Building data governance is a journey, not a destination. Start with clear scope, establish roles, develop pragmatic policies, implement lightweight processes, and measure progress. Most importantly, focus on enabling data use while managing risk—governance should accelerate, not impede, your organization's data initiatives.

Next Steps

  1. Identify your executive sponsor
  2. Define your initial governance scope
  3. Draft your first data policy
  4. Establish a governance working group
  5. Select a pilot data domain to govern

Process Flow Diagram

flowchart TD
  A["Building a Data Governance Framework From Scratch"] --> B["Define scope"]
  B --> C["Map stakeholders & data assets"]
  C --> D["Implement controls & workflows"]
  D --> E["Measure outcomes and iterate"]

Sources & references

  1. GDPR (Regulation EU 2016/679)European Union
  2. ISO 38505-1:2017 Governance of dataISO

Frequently asked questions

How long does it take to implement data governance?
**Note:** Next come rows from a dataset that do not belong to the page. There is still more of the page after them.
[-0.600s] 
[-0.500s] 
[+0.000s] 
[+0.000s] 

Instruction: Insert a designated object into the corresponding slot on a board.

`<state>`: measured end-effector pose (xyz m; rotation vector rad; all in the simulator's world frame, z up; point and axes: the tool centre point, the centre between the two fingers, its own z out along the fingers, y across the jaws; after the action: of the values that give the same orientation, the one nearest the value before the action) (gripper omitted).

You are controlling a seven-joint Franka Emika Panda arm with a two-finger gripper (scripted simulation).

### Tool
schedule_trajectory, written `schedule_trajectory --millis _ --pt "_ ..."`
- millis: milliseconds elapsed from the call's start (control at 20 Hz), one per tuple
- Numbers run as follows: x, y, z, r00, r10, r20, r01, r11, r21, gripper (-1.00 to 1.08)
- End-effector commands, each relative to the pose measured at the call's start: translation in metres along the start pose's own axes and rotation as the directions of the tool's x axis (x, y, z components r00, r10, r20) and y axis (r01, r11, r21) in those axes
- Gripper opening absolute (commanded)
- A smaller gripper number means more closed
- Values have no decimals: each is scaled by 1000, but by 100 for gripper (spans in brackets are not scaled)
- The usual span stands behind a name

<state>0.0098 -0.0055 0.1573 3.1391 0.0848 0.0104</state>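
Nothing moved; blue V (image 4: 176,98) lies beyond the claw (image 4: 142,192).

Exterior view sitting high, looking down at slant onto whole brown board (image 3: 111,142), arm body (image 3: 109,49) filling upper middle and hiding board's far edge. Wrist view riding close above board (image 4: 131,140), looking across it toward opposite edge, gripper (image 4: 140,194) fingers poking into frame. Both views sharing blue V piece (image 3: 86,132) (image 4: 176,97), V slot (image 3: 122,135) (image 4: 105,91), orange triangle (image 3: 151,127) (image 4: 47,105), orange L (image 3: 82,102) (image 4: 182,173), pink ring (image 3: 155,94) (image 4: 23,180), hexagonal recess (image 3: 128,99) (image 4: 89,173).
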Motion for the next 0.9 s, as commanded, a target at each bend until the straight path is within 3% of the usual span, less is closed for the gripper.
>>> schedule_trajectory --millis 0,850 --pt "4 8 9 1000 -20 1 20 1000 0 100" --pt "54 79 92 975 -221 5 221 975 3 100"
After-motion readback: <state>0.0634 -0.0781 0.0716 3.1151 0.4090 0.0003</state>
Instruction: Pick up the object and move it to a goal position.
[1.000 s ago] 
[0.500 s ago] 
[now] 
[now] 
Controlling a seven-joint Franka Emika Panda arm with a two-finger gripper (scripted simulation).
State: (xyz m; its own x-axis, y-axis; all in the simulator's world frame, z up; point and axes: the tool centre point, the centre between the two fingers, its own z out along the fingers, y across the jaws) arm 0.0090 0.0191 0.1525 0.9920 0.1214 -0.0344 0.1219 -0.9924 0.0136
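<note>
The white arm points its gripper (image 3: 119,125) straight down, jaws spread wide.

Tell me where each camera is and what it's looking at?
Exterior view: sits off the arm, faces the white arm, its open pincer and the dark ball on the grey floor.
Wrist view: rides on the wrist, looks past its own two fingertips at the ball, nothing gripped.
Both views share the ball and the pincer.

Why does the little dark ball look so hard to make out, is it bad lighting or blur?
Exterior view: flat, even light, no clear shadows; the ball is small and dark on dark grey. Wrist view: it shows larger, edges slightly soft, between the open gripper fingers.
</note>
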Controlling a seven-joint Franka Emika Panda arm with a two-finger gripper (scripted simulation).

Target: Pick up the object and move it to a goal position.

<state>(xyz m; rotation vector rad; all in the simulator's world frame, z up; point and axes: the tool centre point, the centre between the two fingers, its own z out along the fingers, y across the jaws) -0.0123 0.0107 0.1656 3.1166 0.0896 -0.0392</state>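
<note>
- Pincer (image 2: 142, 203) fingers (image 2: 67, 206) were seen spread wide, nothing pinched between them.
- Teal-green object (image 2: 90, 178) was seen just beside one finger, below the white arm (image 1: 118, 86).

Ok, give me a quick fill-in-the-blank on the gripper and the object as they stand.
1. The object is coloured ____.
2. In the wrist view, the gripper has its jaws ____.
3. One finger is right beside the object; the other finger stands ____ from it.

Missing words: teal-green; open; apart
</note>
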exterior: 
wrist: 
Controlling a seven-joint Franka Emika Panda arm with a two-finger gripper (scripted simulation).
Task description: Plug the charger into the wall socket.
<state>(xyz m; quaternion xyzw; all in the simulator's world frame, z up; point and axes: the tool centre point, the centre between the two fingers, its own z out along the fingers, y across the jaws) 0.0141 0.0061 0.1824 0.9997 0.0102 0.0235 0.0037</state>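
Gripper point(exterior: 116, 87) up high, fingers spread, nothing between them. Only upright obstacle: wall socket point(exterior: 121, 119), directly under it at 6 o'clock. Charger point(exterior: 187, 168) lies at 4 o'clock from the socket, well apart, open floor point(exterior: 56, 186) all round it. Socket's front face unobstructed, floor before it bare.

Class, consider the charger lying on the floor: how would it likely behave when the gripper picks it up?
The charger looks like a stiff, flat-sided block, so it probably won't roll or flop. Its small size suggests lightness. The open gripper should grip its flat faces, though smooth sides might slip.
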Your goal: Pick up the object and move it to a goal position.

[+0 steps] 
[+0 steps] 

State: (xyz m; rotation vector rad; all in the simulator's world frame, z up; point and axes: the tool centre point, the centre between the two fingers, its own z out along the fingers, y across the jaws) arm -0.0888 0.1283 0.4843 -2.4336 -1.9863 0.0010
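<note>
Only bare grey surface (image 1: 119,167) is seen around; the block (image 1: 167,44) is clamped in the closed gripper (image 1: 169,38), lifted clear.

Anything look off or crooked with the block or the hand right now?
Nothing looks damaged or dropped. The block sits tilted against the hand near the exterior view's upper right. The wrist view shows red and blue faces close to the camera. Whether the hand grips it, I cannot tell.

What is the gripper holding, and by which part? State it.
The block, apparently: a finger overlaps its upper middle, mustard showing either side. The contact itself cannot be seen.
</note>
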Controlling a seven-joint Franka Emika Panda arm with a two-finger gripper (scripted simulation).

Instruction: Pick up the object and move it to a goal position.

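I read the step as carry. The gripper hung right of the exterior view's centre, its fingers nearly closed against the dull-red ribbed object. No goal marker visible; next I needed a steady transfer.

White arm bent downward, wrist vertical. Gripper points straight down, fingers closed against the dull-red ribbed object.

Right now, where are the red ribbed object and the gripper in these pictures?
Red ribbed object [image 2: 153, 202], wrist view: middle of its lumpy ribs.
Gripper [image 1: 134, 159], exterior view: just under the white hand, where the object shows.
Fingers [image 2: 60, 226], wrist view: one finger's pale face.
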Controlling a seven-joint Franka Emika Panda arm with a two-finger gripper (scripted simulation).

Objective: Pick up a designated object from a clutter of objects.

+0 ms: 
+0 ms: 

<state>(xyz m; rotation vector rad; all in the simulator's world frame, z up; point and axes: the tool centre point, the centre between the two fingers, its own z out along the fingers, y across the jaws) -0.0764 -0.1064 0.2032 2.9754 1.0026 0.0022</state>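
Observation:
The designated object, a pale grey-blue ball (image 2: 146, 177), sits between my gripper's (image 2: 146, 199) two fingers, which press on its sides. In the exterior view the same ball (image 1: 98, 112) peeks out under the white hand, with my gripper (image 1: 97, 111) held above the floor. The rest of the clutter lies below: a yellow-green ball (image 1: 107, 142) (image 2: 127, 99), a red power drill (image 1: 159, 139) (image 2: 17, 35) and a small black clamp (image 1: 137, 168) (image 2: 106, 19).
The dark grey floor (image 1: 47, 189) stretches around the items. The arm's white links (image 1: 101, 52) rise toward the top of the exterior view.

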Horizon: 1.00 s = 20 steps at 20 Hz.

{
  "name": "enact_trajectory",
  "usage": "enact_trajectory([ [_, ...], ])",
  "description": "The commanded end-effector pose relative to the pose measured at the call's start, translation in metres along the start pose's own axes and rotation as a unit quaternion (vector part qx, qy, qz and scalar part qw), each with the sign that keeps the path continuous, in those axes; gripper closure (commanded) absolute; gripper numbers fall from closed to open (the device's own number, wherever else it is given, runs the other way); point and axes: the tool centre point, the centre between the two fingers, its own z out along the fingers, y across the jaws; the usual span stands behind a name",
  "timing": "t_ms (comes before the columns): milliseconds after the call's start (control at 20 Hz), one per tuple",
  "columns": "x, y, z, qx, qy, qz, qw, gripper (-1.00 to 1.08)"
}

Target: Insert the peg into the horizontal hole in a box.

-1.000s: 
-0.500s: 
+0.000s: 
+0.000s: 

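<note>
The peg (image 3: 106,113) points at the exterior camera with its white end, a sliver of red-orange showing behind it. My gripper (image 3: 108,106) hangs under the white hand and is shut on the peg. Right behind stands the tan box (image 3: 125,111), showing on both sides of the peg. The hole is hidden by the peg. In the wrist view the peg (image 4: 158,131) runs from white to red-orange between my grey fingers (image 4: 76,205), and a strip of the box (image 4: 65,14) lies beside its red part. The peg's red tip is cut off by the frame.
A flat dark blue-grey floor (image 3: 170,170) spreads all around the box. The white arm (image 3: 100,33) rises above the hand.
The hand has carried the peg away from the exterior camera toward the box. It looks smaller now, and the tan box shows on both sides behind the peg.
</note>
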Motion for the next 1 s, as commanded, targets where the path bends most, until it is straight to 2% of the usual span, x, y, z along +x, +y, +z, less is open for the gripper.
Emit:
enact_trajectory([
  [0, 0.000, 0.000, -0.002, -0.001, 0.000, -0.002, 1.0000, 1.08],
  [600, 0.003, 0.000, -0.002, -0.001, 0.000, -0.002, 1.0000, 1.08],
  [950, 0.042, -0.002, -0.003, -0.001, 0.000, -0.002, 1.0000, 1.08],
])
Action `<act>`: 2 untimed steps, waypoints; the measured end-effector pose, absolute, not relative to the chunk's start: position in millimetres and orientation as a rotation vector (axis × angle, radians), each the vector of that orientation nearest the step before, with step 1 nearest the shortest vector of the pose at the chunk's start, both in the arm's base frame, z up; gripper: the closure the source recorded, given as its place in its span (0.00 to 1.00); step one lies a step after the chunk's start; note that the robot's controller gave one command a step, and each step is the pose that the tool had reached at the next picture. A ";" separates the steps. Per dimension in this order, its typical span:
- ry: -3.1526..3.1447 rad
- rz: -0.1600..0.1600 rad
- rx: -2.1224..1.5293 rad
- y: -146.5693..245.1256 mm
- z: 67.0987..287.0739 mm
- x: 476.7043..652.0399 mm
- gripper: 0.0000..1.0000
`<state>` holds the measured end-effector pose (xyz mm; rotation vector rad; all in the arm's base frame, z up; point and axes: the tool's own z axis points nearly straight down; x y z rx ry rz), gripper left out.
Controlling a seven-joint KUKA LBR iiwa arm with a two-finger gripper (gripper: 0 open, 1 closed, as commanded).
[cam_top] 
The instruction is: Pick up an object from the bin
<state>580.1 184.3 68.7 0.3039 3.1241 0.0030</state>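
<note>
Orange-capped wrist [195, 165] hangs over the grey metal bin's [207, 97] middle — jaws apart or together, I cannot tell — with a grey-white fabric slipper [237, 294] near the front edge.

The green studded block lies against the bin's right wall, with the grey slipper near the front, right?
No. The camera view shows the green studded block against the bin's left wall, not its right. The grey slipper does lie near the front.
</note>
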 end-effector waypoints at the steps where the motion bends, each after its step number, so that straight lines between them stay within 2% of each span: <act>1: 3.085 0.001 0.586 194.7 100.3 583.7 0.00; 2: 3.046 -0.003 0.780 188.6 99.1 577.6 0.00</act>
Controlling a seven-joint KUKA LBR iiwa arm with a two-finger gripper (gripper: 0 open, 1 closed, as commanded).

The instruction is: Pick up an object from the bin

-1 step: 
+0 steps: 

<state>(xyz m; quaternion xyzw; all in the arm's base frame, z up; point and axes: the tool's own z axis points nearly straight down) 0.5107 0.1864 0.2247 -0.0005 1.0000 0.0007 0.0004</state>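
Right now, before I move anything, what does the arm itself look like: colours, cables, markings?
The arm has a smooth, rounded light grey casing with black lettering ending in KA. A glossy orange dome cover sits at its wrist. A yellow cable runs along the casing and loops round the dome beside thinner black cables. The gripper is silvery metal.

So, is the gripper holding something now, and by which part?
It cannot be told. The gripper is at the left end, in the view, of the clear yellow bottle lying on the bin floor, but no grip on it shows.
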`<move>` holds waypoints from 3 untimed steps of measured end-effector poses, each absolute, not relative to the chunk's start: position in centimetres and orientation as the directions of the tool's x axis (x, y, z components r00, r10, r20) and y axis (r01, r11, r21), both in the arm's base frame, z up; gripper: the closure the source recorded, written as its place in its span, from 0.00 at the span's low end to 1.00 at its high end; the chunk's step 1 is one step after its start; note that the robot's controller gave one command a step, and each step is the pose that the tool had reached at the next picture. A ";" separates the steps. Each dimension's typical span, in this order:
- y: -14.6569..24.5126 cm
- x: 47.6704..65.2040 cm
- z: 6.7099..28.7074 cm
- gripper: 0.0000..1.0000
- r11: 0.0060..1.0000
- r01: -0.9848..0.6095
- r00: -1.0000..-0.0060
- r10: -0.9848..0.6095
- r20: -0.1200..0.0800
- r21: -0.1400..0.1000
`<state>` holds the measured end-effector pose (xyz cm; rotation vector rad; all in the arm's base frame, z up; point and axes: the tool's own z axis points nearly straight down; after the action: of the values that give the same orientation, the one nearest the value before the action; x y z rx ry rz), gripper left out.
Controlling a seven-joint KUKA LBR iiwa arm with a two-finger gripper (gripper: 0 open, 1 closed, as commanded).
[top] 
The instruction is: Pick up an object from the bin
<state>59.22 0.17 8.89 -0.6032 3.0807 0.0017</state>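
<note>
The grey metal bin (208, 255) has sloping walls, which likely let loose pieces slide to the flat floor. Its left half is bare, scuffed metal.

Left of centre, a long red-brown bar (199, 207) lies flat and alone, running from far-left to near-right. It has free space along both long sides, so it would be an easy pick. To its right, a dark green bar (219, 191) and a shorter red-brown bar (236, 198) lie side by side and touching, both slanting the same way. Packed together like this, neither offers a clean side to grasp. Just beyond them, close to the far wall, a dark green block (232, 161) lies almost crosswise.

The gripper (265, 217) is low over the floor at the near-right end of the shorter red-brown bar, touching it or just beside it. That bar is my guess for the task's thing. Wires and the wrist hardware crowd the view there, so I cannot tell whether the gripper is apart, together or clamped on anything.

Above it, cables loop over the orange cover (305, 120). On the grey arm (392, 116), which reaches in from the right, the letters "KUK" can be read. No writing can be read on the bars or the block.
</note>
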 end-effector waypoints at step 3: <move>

A basic governance framework can be established in 3-6 months for a focused domain. Full enterprise rollout typically takes 12-18 months depending on organization size, data complexity, and existing maturity.

Do I need expensive tools to start with data governance?

No. Start with spreadsheets for data inventories, documentation templates for policies, and basic quality checks in SQL. Add specialized tools (data catalogs like Alation or Collibra, quality tools like Great Expectations) as your program matures and demonstrates value.

What is the difference between a Data Owner and a Data Steward?

Data Owners are senior business executives accountable for a data domain (e.g., VP Sales owns customer data). Data Stewards are operational roles that execute governance daily - monitoring quality, implementing policies, and resolving issues.

How do you get executive buy-in for data governance?

Frame governance as risk reduction and value enablement, not just compliance. Show concrete examples of governance failures (data breaches, regulatory fines, bad analytics decisions) and quantify the cost. Start with a pilot in a high-visibility domain to demonstrate quick wins.